## Task to complete
Take the data below. Output it exactly from its first line through the line containing "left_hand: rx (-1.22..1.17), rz".

[Source data]
--- START ---
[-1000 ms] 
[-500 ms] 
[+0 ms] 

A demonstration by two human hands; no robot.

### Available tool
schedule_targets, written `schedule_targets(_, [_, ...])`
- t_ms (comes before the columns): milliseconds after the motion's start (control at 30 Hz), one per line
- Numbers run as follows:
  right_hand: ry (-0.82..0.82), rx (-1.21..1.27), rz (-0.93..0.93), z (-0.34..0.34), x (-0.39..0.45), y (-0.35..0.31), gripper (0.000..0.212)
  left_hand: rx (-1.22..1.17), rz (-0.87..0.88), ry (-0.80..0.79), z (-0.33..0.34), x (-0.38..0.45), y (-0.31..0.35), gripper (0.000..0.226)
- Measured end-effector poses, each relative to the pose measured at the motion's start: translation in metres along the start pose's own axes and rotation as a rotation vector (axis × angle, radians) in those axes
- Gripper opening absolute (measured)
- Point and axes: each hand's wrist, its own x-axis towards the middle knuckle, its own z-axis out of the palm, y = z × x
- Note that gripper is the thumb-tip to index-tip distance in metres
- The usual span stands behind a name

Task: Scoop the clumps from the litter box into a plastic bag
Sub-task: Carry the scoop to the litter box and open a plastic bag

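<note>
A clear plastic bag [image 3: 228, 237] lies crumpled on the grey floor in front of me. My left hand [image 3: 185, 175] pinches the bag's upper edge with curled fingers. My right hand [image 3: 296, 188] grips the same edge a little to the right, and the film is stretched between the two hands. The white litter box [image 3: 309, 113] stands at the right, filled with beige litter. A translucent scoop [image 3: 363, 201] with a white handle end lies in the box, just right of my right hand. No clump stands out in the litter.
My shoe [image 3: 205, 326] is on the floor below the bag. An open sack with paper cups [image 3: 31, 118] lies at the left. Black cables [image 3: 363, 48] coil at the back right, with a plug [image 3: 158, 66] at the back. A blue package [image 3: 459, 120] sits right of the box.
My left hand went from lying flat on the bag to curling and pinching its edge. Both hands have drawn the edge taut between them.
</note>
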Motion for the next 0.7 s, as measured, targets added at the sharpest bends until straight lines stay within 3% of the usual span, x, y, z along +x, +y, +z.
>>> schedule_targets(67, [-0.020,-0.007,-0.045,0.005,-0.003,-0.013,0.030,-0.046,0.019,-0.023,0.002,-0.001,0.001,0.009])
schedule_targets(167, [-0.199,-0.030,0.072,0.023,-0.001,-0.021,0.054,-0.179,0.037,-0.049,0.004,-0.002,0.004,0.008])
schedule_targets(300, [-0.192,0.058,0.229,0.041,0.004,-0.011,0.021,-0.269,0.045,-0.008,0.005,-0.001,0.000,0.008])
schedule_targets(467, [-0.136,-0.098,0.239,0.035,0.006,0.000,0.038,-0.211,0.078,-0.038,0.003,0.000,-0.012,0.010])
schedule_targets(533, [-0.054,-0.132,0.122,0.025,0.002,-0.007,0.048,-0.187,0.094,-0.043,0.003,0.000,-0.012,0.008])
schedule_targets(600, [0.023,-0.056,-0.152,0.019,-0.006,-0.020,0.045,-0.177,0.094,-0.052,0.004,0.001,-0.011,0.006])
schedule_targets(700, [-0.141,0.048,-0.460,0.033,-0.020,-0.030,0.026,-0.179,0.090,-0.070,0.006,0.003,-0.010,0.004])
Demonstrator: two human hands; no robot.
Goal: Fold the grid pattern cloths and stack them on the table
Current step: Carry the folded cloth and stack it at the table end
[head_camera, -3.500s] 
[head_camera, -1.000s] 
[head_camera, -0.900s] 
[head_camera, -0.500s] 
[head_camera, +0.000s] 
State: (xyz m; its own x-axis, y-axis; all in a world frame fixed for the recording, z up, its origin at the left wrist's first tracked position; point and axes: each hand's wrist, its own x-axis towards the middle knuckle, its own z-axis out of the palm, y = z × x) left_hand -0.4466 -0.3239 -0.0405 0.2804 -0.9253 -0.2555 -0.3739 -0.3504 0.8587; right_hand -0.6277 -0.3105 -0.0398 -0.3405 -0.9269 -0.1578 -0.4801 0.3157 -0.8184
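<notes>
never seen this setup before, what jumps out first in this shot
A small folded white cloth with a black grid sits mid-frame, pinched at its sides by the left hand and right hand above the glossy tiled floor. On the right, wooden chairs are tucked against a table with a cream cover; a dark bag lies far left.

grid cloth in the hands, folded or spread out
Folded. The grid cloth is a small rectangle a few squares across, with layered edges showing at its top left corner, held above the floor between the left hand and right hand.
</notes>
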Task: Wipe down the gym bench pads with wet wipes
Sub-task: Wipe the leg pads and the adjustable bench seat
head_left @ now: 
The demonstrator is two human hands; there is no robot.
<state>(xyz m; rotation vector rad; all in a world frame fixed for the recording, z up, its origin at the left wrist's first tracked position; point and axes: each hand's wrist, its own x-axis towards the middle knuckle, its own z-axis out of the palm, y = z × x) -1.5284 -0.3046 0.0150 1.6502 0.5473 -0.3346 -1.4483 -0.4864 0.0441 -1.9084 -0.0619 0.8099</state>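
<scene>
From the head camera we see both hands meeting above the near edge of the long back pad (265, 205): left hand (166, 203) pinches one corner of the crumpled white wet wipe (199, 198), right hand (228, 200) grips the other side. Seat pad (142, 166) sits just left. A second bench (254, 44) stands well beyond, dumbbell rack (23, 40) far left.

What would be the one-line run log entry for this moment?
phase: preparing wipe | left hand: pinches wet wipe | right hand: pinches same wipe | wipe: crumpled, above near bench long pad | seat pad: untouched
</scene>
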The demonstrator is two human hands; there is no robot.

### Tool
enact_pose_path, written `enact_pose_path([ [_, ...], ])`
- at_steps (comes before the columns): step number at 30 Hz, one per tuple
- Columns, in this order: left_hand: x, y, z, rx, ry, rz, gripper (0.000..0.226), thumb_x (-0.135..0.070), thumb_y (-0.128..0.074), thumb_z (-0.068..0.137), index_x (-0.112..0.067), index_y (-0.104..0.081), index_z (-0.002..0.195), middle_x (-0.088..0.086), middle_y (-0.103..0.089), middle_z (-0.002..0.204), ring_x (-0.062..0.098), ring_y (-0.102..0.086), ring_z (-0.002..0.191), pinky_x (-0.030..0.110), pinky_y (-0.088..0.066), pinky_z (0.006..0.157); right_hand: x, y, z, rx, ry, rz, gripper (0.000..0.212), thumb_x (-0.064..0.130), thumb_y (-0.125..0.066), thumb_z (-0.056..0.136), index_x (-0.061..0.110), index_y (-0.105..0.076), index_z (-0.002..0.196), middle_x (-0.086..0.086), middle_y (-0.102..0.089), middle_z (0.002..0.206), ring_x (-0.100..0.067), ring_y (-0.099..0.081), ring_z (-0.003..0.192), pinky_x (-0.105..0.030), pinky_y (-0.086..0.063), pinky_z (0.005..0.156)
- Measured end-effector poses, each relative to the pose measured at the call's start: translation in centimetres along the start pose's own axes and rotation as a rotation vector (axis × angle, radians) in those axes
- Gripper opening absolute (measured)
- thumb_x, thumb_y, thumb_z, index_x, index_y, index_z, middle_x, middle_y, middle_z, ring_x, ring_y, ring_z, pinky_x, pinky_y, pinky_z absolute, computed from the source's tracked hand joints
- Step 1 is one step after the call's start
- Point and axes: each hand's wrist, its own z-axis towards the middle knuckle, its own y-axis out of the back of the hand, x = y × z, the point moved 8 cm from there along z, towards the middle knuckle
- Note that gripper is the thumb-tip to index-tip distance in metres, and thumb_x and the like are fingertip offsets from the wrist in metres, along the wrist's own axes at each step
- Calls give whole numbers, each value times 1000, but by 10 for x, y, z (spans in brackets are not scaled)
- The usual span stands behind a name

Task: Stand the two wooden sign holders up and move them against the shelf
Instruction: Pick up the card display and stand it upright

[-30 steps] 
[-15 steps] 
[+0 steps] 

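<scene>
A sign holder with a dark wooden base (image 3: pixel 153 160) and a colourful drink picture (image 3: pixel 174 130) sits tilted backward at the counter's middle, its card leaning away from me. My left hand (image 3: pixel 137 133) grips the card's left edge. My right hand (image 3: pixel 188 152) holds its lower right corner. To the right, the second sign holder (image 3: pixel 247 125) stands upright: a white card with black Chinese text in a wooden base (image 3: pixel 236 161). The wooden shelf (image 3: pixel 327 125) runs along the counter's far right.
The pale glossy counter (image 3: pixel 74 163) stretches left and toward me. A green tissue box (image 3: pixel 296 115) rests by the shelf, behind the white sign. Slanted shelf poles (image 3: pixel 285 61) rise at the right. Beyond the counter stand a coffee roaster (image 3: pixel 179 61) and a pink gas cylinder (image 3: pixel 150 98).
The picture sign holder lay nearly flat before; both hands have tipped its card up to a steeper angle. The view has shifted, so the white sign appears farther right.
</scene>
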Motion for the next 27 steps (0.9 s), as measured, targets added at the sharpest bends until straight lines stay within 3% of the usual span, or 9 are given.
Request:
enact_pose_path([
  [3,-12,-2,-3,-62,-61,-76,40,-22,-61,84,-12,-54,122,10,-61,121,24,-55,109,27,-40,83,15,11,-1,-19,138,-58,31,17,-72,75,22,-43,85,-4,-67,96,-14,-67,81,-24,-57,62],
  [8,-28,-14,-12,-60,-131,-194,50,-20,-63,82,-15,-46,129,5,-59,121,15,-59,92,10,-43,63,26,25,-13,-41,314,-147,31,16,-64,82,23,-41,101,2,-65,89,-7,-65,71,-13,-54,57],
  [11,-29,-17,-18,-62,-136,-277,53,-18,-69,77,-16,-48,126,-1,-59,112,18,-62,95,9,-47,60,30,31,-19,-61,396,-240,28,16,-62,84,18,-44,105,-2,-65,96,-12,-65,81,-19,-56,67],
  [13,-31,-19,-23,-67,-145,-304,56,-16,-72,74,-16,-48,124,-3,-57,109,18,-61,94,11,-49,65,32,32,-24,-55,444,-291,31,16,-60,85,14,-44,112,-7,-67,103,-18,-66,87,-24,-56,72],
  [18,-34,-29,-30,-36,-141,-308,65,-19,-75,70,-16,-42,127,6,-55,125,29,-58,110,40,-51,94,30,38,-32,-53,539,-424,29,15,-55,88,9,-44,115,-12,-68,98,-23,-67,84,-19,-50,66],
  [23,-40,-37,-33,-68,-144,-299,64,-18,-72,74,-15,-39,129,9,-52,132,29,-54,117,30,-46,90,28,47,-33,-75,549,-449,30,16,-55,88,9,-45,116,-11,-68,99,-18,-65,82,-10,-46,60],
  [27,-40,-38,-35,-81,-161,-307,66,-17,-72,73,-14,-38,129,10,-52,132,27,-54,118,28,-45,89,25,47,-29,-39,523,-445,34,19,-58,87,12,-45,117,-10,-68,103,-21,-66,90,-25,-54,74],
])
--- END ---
## Worked solution
[-1000 ms] 
[-500 ms] 
[+0 ms] 

A demonstration by two human hands; no robot.

### Available tool
schedule_targets, written `schedule_targets(_, [_, ...])`
- t_ms (comes before the columns): milliseconds after the motion's start (control at 30 Hz), one per line
- Numbers run as follows:
  right_hand: ry (-0.82..0.82), rx (-1.21..1.27), rz (-0.93..0.93), z (-0.34..0.34), x (-0.39..0.45), y (-0.35..0.31), gripper (0.000..0.212)
  left_hand: rx (-1.22..1.17), rz (-0.87..0.88), ry (-0.80..0.79), z (-0.33..0.34), x (-0.38..0.45), y (-0.31..0.35), gripper (0.000..0.226)

That completes the answer, and no more is expected.